M. Ouzzine a affirmé qu’il temps de procéder à l’ouverture d’un dialogue national global et démocratique autour de la question amazighe, en vue d’élaborer une charte nationale permettant de garantir la protection constitutionnelle et juridique des droits culturels au Maroc, à savoir notamment la constitutionnalisation de l’amazigh comme langue nationale ; une charte nationale qui recueille le consensus des différents partis politiques et associations concernées afin d’œuvrer à la préservation de la culture de la diversité et de la différence, et sa consécration en tant que règle démocratique pour l’enrichissement mutuel des cultures et des civilisations nationales composant l’identité marocaine.

De son côté, M. Saïd Saâdi, Président du parti du Rassemblement pour la Culture et la Démocratie en Algérie, a évoqué la problématique de l’identité que soulève la question amazighe en Afrique du Nord, que ce soit sur les plans civilisationnel et culturel, que sur le plan linguistique, soulignant qu’il existe une dynamique inévitable qui anime et façonne ce groupement naturel qu’est l’Afrique du Nord et dans lequel la composante amazighe s’adjuge la part du lion.

Le Président du Rassemblement pour la Culture et la Démocratie a également évoqué les étapes parcourues par la question amazighe en Algérie, affirmant que l’amazigh est une partie de l’identité algérienne, qui a certes réalisé des progrès importante, mais demeure toutefois inachevé aux yeux des acteurs amazighs et de leurs partisans à l’intérieur du pays et à l’étranger.

Pour sa part, M. Ahmed Assid, membre de l’Observatoire Amazigh des Droits et Libertés, a évoqué trois obstacles qui empêchent que l’amazigh assume un rôle vital dans la consolidation et la consécration de la démocratie, à savoir la prévalence des mentalités anciennes qui sont l’héritage des politiques antérieures à 2001, la duplicité des références juridiques dans l’enseignement, ainsi que le problème de l’histoire.

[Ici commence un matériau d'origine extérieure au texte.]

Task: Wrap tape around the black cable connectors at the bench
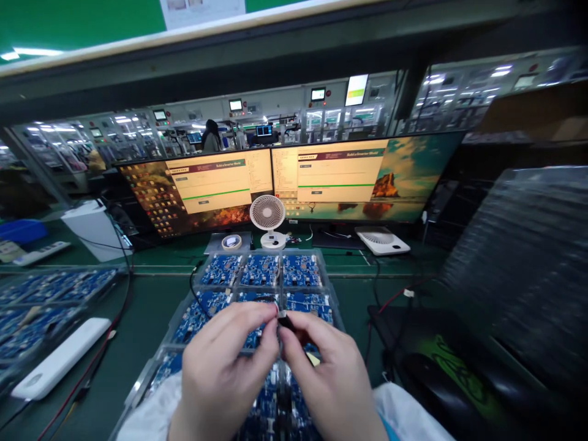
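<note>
Over a clear plastic tray [331,293] of blue circuit boards [261,269], my two hands meet fingertip to fingertip. My right hand [328,370] is closed in a pinch around a small black cable connector [285,320] with a pale tip. The thumb and index finger of my left hand [227,367] press together at the connector's tip; what they grip is mostly hidden by the fingers. A thin black cable [196,293] loops over the tray's left side toward my left hand. A small yellow piece [313,359] shows by my right fingers.
Two monitors [211,190] [358,177] stand at the back, with a small white fan [267,214] before them. Left are another tray of boards [92,283], a long white device [62,355] and red-black wires [98,355]. Stacked clear trays [519,257] and a black mouse [436,392] are right.
</note>
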`<control>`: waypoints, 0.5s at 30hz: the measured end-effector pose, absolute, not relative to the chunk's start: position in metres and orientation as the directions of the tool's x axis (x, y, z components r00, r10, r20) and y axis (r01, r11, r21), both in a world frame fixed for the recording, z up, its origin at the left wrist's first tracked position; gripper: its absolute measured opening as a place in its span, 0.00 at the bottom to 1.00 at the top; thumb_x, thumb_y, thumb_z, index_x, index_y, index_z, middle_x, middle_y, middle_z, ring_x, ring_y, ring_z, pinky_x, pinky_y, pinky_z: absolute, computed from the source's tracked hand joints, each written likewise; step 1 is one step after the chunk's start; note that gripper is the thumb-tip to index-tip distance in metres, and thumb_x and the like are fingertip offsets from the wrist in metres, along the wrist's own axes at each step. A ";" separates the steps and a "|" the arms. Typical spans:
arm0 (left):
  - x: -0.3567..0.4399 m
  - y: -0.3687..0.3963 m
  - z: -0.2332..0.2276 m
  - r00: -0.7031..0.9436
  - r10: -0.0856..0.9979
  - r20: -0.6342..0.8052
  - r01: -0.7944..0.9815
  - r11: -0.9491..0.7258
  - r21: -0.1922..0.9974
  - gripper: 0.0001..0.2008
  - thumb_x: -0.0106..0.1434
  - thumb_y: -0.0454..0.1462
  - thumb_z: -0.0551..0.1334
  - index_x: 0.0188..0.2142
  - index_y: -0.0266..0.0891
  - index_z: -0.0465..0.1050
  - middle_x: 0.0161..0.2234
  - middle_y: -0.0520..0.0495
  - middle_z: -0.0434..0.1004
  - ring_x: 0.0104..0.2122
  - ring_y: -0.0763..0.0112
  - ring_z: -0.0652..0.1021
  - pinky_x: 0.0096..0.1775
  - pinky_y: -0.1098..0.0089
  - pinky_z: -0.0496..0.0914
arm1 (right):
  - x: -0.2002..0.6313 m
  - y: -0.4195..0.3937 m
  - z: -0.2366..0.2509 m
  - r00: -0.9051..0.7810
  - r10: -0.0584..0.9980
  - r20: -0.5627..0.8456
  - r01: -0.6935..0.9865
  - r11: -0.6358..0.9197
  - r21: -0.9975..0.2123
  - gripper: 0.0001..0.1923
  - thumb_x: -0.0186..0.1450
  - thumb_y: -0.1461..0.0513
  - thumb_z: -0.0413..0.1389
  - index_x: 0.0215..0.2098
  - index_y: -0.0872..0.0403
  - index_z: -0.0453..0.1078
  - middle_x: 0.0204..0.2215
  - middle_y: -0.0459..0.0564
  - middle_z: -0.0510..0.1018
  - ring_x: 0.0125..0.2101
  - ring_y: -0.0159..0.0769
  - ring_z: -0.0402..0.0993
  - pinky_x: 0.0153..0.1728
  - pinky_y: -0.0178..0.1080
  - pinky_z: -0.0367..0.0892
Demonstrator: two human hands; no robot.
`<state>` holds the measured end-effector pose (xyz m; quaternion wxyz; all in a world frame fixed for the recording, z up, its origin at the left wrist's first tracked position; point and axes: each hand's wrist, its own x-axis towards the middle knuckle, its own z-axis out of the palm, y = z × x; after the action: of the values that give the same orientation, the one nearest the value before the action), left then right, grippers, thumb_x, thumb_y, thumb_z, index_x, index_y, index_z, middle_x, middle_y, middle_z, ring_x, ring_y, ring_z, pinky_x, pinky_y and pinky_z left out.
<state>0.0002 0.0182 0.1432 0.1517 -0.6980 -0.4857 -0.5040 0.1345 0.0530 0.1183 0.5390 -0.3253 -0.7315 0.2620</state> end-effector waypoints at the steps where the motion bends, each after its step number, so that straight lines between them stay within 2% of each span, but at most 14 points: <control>1: 0.001 0.018 0.142 0.016 0.516 0.857 0.839 -0.474 0.269 0.06 0.59 0.28 0.63 0.34 0.38 0.76 0.31 0.49 0.83 0.32 0.74 0.81 0.41 0.78 0.74 | 0.133 0.052 0.116 -0.185 0.707 0.683 0.224 0.707 -0.671 0.10 0.64 0.67 0.53 0.38 0.57 0.77 0.30 0.52 0.84 0.29 0.38 0.81 0.32 0.36 0.75; 3: 0.002 0.018 0.140 0.000 0.518 0.855 0.848 -0.453 0.274 0.06 0.60 0.28 0.63 0.35 0.38 0.76 0.31 0.49 0.82 0.32 0.74 0.81 0.41 0.78 0.74 | 0.130 0.051 0.113 -0.177 0.600 0.780 0.283 0.790 -0.544 0.13 0.65 0.69 0.52 0.43 0.60 0.76 0.34 0.55 0.85 0.33 0.40 0.82 0.38 0.39 0.76; 5: 0.003 0.017 0.140 -0.015 0.525 0.851 0.853 -0.437 0.286 0.05 0.60 0.29 0.63 0.34 0.38 0.76 0.30 0.49 0.82 0.30 0.75 0.80 0.39 0.77 0.74 | 0.130 0.051 0.111 -0.195 0.536 0.821 0.324 0.826 -0.462 0.14 0.66 0.69 0.50 0.46 0.62 0.74 0.36 0.58 0.85 0.35 0.41 0.82 0.39 0.40 0.77; 11: 0.004 0.017 0.141 0.016 0.502 0.864 0.857 -0.452 0.247 0.05 0.60 0.28 0.63 0.34 0.37 0.75 0.29 0.50 0.82 0.30 0.75 0.80 0.39 0.77 0.74 | 0.132 0.054 0.110 -0.228 0.518 0.824 0.397 0.823 -0.407 0.14 0.68 0.68 0.48 0.47 0.64 0.73 0.34 0.58 0.85 0.32 0.44 0.83 0.34 0.43 0.79; 15: 0.004 0.017 0.139 0.024 0.512 0.858 0.868 -0.437 0.237 0.05 0.60 0.27 0.63 0.34 0.36 0.75 0.30 0.49 0.81 0.30 0.73 0.80 0.39 0.75 0.74 | 0.131 0.053 0.108 -0.251 0.513 0.821 0.412 0.824 -0.389 0.15 0.69 0.68 0.47 0.48 0.65 0.72 0.37 0.61 0.85 0.33 0.45 0.84 0.33 0.43 0.80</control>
<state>0.0037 0.0173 0.1388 0.1815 -0.6920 -0.4986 -0.4895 0.1310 0.0527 0.1085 0.5375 -0.2929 -0.7894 0.0468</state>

Il est à signaler que la première journée des travaux de cette 4e édition de l’Université Populaire a été marquée par l’organisation de quatre ateliers, à savoir « Médias et communication », « Loi et droit », « Le développement et les domaines socioculturels et régional » et « Education, enseignement et recherche scientifique ».

Les participants à ces ateliers ont débattu des réalisations accomplies dans le domaine de l’amazigh et leurs impacts sur la société ainsi que leur rôle dans le renforcement de l’identité marocaine forte de ses différentes composantes, et dans la réussite des chantiers de développement durable.

Les travaux de la 4e édition de l’Université Populaire se sont poursuivis, hier dimanche, par une intervention de M. Addi Sbaîi, chercheur dans le domaine de la culture amazighe et membre du Bureau politique du Mouvement Populaire, dans laquelle il a évoqué la question amazighe entre l’action de militantisme et les perspectives d’intégration.

La seconde journée de cette édition a été marquée également par la lecture des recommandations émises par les ateliers organisés et de la déclaration finale et ce, en présence de dirigeants de partis politiques, de parlementaires, d’acteurs associatifs et culturels, nationaux et étrangers.